PROBLEM DESCRIPTION
Find the line containing "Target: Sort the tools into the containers", then print it and each line after it through the end of the listing exactly, with no pictures.

DATA EXCERPTS
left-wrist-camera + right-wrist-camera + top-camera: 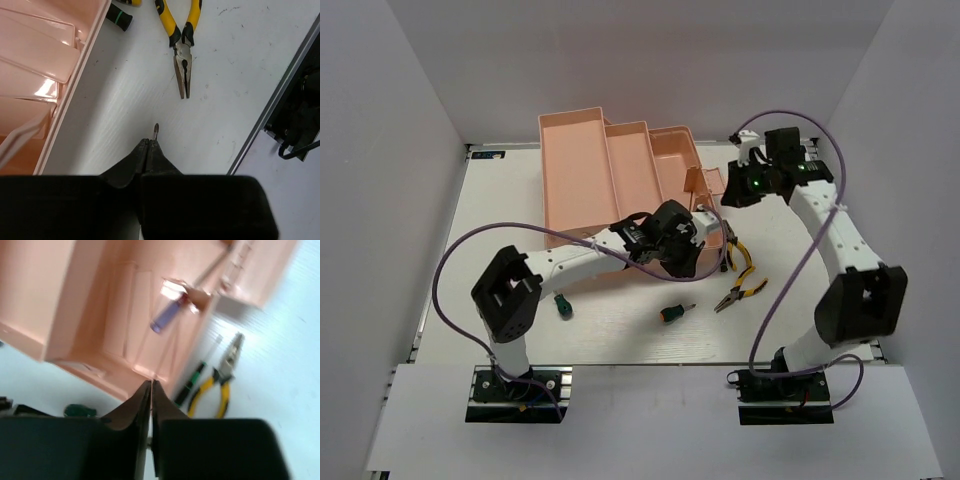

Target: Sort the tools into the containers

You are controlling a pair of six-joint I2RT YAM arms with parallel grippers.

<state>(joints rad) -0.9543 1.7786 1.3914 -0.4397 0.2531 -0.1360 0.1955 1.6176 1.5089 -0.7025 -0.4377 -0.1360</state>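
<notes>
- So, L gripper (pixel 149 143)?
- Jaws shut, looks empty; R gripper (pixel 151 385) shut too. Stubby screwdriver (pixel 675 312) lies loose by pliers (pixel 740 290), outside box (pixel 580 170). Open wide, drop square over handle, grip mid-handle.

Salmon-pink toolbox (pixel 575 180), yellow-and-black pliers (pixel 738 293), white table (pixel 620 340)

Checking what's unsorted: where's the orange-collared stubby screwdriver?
The screwdriver lies on the table in the top view, just left of the nearer pliers, in front of the toolbox.
</notes>
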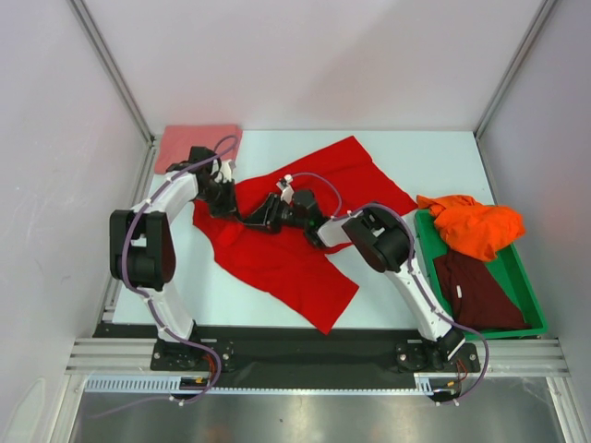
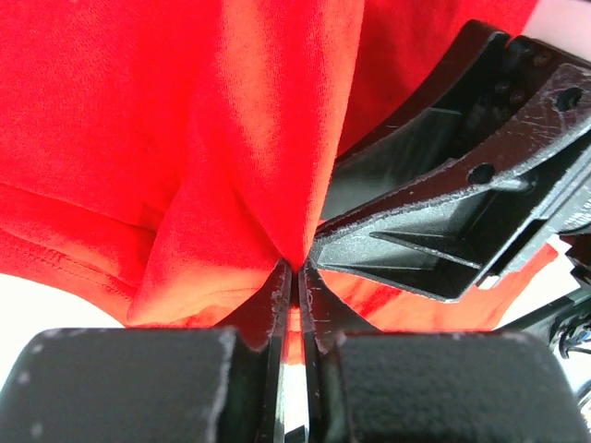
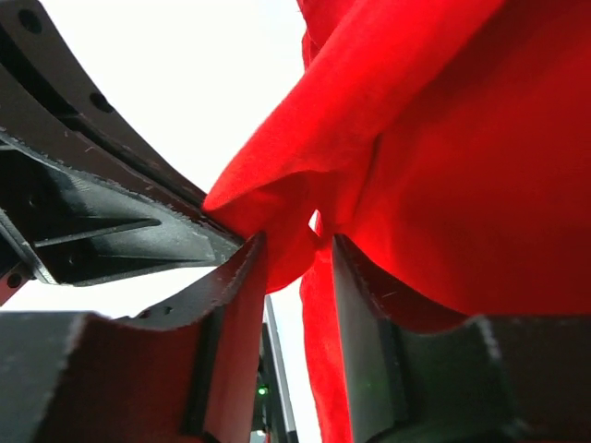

TASK SOLUTION
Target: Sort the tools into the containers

You are controlling a pair of six-joint I2RT YAM arms with parallel grippers.

<state>(joints rad) -0.9543 1.7786 1.3914 -0.4397 0.2531 -0.1360 0.1955 1.6176 1.5089 -0.7025 -0.4377 -0.1360</state>
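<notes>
- So, L gripper (pixel 149 143)?
- Jaws shut, looks empty; R gripper (pixel 151 385) shut too. Stubby screwdriver (pixel 675 312) lies loose by pliers (pixel 740 290), outside box (pixel 580 170). Open wide, drop square over handle, grip mid-handle.

Salmon-pink toolbox (pixel 575 180), yellow-and-black pliers (pixel 738 293), white table (pixel 620 340)

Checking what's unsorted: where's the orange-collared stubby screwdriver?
The screwdriver lies on the table in the top view, just left of the nearer pliers, in front of the toolbox.
</notes>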

The full answer has been given.